Sunday, October 27, 2019

Reporting an R-Squared Measure for Count Data Models

This post was prompted by an email query that I received some time ago from a reader of this blog. I thought that a more "expansive" response might be of interest to other readers............

In spite of its many limitations, it's standard practice to include the value of the coefficient of determination (R2) - or its "adjusted" counterpart - when reporting the results of a least squares regression. Personally, I think that R2 is one of the least important statistics to include in our results, but we all do it. (See this previous post.)

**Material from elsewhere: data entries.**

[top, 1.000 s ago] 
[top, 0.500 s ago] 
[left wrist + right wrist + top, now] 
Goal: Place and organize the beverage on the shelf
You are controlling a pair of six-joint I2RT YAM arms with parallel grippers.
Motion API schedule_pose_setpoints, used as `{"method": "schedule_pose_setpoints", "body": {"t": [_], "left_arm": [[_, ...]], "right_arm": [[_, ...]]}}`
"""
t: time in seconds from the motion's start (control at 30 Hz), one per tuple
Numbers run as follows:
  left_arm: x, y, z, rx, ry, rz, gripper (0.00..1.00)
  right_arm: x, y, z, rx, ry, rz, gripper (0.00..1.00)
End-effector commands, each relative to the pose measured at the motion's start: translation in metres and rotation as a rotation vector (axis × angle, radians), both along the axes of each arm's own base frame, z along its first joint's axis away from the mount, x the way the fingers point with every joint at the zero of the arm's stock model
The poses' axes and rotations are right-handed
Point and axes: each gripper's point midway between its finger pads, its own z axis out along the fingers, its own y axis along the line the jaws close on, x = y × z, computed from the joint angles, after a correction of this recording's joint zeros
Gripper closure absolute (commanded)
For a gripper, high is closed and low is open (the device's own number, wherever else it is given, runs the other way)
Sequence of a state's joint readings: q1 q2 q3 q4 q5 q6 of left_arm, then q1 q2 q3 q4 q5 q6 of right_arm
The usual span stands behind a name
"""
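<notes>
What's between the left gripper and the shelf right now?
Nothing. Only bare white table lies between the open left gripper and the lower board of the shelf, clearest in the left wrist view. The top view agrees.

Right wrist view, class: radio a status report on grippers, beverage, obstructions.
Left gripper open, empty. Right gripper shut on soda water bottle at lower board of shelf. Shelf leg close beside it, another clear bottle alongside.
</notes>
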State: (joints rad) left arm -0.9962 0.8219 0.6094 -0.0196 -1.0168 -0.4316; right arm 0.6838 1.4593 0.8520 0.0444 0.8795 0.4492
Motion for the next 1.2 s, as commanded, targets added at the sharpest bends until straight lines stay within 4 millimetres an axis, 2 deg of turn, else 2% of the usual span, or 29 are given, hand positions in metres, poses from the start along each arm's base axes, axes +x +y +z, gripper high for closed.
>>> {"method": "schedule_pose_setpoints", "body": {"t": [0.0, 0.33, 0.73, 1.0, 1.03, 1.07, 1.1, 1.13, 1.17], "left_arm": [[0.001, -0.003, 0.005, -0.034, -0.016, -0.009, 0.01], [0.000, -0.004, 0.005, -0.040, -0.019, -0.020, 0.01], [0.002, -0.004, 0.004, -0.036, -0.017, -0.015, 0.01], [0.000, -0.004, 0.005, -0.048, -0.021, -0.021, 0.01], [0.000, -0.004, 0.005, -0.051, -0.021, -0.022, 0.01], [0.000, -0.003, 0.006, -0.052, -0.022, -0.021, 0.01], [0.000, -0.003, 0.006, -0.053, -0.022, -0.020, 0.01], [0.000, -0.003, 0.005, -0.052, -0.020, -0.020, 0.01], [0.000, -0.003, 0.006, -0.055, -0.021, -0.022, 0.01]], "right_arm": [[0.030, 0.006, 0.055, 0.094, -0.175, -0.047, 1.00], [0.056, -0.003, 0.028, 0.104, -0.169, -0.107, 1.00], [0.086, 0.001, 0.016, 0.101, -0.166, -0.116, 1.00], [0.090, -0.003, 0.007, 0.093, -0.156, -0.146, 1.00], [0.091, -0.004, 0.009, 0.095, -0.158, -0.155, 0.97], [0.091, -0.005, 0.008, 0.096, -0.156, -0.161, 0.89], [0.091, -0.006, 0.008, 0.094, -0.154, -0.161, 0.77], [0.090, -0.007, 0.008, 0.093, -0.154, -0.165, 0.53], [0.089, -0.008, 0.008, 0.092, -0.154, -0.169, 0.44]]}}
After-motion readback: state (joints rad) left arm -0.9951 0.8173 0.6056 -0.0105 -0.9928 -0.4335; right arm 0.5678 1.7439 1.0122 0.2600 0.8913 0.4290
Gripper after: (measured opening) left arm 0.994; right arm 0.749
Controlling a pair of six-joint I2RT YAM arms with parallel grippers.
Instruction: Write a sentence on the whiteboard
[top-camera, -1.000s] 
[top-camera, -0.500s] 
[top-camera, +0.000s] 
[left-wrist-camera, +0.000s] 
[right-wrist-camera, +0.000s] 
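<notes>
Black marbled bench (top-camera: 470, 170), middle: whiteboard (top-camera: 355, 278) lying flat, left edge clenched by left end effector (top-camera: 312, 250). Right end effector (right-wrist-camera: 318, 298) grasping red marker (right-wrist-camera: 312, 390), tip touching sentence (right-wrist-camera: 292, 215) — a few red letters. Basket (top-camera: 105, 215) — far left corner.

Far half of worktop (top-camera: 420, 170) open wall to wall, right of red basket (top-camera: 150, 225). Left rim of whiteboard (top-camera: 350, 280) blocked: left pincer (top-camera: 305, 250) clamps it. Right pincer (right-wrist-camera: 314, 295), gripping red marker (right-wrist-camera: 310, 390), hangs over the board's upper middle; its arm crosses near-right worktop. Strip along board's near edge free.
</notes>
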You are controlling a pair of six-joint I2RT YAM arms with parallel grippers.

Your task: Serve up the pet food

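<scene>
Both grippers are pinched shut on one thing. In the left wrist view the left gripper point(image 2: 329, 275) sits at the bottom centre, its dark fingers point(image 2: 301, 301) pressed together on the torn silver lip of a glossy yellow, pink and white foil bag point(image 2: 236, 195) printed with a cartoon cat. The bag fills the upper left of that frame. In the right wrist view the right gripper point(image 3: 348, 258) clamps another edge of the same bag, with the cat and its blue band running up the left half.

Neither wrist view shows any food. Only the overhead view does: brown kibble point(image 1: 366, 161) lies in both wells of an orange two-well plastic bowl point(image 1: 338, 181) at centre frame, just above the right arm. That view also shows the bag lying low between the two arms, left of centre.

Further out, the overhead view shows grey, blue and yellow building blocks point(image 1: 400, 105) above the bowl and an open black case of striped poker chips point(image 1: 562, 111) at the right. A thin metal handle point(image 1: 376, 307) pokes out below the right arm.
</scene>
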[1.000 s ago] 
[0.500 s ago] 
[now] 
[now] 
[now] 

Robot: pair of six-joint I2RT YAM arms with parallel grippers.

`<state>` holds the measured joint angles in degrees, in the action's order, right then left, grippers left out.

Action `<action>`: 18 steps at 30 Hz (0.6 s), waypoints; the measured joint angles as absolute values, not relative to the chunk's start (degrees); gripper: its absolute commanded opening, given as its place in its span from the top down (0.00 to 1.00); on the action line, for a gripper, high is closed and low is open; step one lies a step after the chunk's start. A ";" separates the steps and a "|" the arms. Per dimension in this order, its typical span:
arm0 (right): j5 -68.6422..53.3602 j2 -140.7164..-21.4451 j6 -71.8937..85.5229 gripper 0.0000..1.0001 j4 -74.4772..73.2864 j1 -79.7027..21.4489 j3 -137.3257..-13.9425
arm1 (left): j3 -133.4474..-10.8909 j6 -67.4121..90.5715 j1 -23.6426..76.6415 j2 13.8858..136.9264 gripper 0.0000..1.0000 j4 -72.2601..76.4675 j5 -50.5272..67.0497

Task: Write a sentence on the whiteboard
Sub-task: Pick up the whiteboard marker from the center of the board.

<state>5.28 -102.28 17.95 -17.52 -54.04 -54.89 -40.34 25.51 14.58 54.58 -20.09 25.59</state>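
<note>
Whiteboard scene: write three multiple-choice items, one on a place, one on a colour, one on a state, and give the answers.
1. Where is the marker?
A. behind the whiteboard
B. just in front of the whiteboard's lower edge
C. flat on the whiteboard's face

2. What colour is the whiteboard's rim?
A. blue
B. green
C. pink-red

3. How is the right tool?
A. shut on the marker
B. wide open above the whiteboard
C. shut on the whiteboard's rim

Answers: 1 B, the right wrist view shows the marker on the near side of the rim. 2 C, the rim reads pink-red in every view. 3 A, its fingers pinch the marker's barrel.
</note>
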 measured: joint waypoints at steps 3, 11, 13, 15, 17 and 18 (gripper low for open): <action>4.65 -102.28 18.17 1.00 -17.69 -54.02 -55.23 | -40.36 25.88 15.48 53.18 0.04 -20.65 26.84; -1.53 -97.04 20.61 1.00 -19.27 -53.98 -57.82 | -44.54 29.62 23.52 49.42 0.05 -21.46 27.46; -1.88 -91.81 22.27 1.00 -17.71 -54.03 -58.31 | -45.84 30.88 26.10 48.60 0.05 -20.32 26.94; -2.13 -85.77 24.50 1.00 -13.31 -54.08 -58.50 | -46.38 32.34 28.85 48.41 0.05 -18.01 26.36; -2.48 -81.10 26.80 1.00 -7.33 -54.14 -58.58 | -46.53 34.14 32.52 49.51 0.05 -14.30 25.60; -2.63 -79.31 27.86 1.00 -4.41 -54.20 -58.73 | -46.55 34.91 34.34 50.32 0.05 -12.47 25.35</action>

If the regression model in question is linear (in the parameters) and includes an intercept, and if the parameters are estimated by Ordinary Least Squares (OLS), then R2 has a number of well-known properties. These include:
  1. 0 ≤ R2 ≤ 1.
  2. The value of R2 cannot decrease if we add regressors to the model.
  3. The value of R2 is the same, whether we define this measure as the ratio of the "explained sum of squares" to the "total sum of squares" (RE2); or as one minus the ratio of the "residual sum of squares" to the "total sum of squares" (RR2).
  4. There is a correspondence between R2 and a significance test on all slope parameters; and there is a correspondence between changes in (the adjusted) R2 as regressors are added, and significance tests on the added regressors' coefficients.   (See here and here.)
  5. R2 has an interpretation in terms of information content of the data.  
  6. R2 is the square of the (Pearson) correlation (RC2) between actual and "fitted" values of the model's dependent variable. 
However, as soon as we're dealing with a model that excludes an intercept or is non-linear in the parameters, or we use an estimator other than OLS, none of the above properties are guaranteed.